§ PROBLEM DETAILS
Select from the data all lines with the word "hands".

[Stored dataset items]
%%

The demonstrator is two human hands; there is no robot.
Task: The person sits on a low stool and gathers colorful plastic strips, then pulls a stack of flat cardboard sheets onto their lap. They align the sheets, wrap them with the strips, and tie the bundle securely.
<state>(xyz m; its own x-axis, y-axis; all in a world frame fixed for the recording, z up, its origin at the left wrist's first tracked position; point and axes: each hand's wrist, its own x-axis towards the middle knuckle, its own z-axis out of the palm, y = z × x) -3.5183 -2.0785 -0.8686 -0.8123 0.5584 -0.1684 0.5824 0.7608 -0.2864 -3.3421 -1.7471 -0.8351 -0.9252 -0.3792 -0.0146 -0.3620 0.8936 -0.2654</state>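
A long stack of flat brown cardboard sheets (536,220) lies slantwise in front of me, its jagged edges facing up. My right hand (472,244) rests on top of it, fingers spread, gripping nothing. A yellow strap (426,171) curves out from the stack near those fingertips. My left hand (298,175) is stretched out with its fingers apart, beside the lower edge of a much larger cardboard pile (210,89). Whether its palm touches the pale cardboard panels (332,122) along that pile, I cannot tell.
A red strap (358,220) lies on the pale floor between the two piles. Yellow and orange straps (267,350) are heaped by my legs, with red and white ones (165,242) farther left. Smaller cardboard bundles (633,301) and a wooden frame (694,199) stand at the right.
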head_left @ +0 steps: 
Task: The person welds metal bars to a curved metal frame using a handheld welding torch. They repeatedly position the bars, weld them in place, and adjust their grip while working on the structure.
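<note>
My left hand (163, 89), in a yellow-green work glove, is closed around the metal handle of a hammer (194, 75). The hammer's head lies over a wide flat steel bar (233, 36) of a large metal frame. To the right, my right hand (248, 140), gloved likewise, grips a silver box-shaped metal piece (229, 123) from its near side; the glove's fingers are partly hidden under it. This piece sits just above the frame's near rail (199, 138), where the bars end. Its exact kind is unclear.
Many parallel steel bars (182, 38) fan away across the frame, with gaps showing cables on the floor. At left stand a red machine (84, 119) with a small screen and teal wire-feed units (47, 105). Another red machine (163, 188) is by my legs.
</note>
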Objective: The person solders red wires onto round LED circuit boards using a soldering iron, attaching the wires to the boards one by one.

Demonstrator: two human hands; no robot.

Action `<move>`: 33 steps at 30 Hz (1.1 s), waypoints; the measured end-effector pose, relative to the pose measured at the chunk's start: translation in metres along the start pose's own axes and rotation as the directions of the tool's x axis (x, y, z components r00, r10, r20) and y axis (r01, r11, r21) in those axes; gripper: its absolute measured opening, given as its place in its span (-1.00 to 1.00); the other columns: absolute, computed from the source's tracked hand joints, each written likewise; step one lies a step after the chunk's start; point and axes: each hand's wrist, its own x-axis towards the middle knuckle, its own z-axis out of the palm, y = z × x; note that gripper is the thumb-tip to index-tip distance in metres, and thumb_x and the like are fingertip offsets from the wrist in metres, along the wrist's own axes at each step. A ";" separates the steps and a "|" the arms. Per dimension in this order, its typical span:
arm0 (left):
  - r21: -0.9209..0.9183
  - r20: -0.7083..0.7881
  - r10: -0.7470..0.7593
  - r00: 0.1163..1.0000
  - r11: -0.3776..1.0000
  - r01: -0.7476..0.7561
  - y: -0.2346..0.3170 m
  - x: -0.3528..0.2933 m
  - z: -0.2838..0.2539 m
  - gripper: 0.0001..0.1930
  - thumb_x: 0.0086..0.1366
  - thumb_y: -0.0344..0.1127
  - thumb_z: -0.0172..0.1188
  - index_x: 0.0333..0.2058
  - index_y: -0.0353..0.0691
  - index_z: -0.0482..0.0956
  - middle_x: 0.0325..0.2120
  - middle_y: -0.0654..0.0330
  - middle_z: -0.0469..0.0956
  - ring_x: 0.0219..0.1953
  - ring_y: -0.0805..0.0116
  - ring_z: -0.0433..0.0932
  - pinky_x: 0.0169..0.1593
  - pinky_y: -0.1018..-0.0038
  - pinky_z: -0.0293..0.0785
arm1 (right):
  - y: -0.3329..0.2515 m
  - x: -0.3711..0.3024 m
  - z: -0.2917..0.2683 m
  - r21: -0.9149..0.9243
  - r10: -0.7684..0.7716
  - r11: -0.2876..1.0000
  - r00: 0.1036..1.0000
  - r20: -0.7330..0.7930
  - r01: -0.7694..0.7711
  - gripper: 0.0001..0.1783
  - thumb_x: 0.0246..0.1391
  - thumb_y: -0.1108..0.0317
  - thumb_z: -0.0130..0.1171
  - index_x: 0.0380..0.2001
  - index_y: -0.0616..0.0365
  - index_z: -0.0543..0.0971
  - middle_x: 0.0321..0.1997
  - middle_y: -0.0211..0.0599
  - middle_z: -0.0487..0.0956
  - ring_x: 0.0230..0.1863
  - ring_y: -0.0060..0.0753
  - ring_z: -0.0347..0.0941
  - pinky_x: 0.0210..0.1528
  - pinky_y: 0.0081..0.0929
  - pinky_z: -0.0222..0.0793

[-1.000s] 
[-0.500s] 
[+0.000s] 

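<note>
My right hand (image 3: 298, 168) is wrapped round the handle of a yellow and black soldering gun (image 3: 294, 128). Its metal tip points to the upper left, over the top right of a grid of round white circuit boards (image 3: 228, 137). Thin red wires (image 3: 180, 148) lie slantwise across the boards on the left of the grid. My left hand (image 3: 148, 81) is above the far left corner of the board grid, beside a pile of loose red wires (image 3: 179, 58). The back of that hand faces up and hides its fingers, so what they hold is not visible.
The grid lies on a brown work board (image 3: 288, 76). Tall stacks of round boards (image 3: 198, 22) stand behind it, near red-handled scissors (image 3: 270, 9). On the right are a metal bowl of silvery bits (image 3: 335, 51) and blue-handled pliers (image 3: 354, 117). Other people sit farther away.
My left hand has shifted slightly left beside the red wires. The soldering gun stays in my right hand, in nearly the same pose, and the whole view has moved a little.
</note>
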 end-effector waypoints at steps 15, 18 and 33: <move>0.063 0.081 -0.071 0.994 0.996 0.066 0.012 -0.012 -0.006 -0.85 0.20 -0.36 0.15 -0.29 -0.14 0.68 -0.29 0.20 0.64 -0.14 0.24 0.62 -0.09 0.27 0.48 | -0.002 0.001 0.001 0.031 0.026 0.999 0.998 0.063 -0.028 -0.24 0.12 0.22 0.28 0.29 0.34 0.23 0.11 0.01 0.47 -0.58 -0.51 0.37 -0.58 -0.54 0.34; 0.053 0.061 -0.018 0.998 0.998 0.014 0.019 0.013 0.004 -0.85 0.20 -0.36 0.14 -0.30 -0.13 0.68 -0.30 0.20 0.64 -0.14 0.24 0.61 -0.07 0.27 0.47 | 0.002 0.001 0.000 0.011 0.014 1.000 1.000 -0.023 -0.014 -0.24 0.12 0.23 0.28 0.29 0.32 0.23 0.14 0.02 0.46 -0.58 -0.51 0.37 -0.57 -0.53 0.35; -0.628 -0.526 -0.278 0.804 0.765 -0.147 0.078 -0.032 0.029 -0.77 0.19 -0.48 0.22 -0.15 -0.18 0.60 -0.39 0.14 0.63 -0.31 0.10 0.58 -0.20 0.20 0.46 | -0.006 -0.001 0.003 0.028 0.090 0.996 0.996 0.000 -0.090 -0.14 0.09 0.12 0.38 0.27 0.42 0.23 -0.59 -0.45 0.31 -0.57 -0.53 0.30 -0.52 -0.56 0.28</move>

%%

§ REPLY
The demonstrator is two human hands; there is no robot.
Demonstrator: two human hands; no robot.

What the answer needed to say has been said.